L’EAE dont nous avons décrit les mécanismes d’induction et les similarités avec la SEP dans le chapitre précédent est un autre modèle animal qui a considérablement augmenté la compréhension de l’auto-immunité. L’immunisation de souris avec les protéines mineures de la myéline du SNC injectées avec de l’adjuvant de Freund entraîne une affection démyélinisante, apparentée à la SEP. Des souris transgéniques pour un récepteur T spécifique d’un peptide de la myéline ont un développement quasi normal. Si on injecte le peptide MOG spécifique à ces souris transgéniques, elles développent une maladie fulgurante démyélinisante alors que les souris non transgéniques sont peu touchées. Les premières souris ainsi transgéniques pour les gènes réarrangés du TCR (appelées souris TCR transgéniques) ont été utilisées simultanément par deux groupes en 1988 (Kisielow, Bluthmann et al. 1988). Différentes souris TCR transgéniques ont ensuite été développées comme modèles de maladies auto-immunes. Ces différentes souris TCR transgéniques expriment un TCR réarrangé spécifique d’un auto-antigène. Par exemple, les souris BDC2.5 et
NY4.1 ont servi à la compréhension des mécanismes impliqués dans le déclenchement du
diabète. Ces souris BDC2.5 et NY4.1 expriment chacune un TCR provenant d’un clone LT-
CD4+ spécifique d’un antigène inconnu des îlots de Langherans du pancréas, présenté dans le contexte de la molécule du CMH I-Ag7 (Katz, Wang et al. 1993). Diverses souris TCR transgéniques ont été établies dans le but d’offrir un modèle spontané d’EAE, afin de se rapprocher des conditions conduisant au déclenchement de la SEP. Alors que le ou les auto- antigènes reconnus dans les modèles transgéniques de diabète auto-immun ne sont pas connus, les LT provenant des souris TCR transgéniques générés comme modèle de SEP reconnaissent des antigènes du SNC bien définis. En effet, ces souris expriment chacune un TCR différent provenant de clones LT CD4+ spécifiques d’épitopes immunodominants des protéines associées à la gaine de myéline (MBP et PLP). En fonction du modèle, les souris développent une maladie spontanée à partir de 6 semaines ou le plus souvent à partir de 4 à 5 mois. Les souris transgéniques pour un TCR spécifique de la MBP développent une maladie avec une incidence de 0 à 14% (Goverman, Woods et al. 1993; Lafaille, Nagashima et al. 1994; Liu and Wraith 1995).
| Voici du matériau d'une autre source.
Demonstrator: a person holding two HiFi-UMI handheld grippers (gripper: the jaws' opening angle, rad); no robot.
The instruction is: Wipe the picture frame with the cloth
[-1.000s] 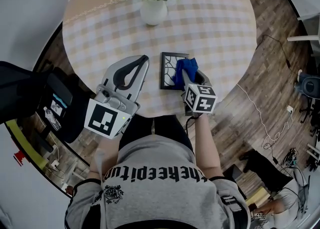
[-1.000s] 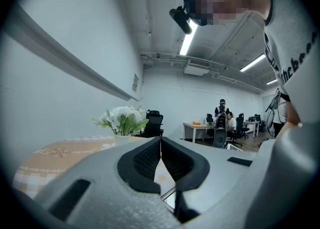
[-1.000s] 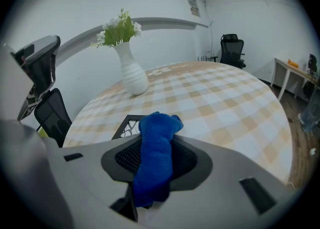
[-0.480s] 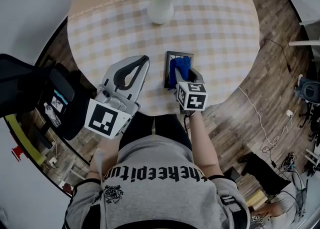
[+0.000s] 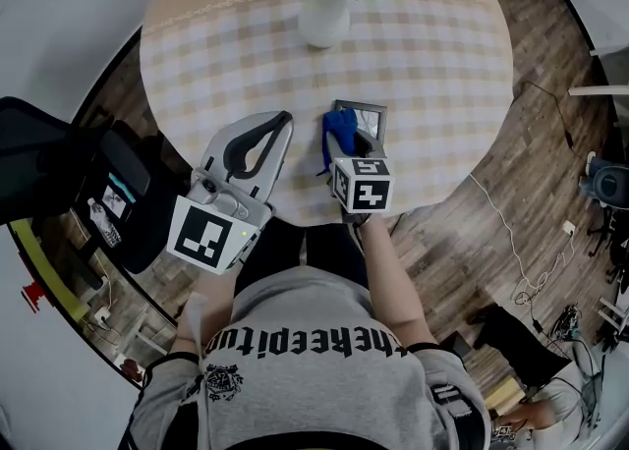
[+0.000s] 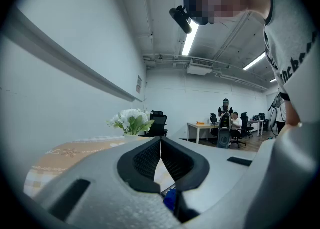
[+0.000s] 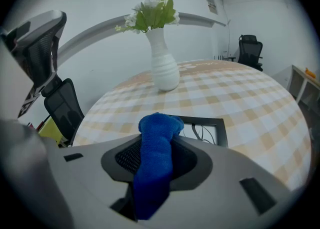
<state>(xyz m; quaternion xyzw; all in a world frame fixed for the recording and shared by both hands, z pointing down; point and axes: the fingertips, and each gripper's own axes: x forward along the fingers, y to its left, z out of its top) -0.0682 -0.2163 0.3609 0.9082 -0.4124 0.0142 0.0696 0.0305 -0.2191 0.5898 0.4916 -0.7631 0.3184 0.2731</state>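
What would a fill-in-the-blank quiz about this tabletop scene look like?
The right gripper is clamped on a fuzzy ___ cloth.
The black-rimmed picture frame lies flat on a round ___ under a checked cover.
The white ribbed vase holds white ___.
Missing words: blue; table; flowers.

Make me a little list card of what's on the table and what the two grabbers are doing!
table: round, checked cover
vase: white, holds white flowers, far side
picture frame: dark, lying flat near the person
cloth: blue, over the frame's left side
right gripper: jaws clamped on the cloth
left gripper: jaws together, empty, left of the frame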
Un plus grand pourcentage (40%) de souris transgéniques pour un récepteur spécifique de la PLP développe spontanément l’EAE (Waldner, Whitters et al.
2000). La maladie se caractérise par l’infiltration des LT exprimant le transgène dans le SNC, la formation de foyers inflammatoires et de plaques de démyélinisation. Lorsque ces souris sont immunisées avec le peptide spécifique, elles développent une maladie plus sévère et plus rapide que les souris non transgéniques.
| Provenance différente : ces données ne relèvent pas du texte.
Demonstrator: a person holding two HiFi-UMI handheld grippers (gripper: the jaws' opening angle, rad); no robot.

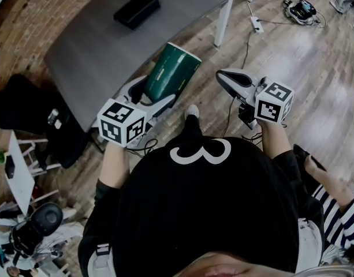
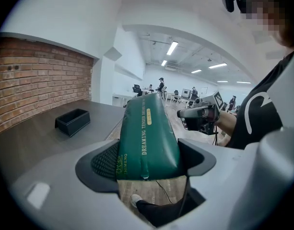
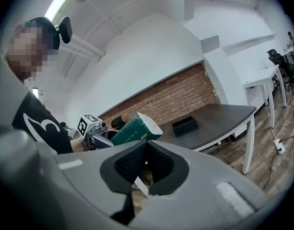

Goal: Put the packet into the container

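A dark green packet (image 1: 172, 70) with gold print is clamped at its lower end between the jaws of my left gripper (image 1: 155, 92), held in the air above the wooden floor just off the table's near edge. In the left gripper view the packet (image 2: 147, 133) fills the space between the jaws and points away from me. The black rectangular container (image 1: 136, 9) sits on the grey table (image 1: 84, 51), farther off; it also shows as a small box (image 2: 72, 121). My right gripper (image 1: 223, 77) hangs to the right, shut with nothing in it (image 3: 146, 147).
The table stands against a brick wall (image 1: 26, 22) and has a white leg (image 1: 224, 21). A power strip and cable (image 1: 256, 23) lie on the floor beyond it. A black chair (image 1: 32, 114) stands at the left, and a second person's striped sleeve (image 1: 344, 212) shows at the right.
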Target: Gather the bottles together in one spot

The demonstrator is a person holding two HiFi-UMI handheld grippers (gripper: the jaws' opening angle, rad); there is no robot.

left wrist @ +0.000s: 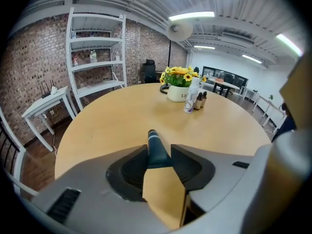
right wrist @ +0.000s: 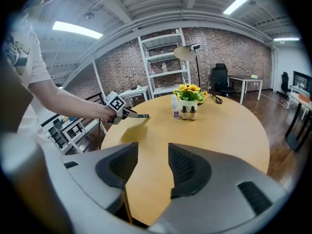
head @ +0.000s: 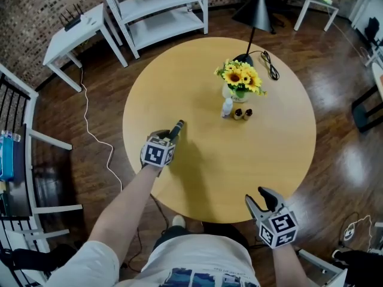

Cependant, l’incidence de la maladie n’atteignant jamais les 100% dans tous ces modèles, l’on peut suggérer, comme pour les maladies auto-immunes humaines, un rôle non négligeable de l’environnement dans le déclenchement de la maladie. De plus, des études sur des souris de fond génétique Rag déficiente, où tous les LT expriment le TCR transgénique sans association avec des chaînes TCRα endogènes réarrangées, suggèrent que les LT ayant d’autres spécificités peuvent contrebalancer le pouvoir pathogénique des LT réactives.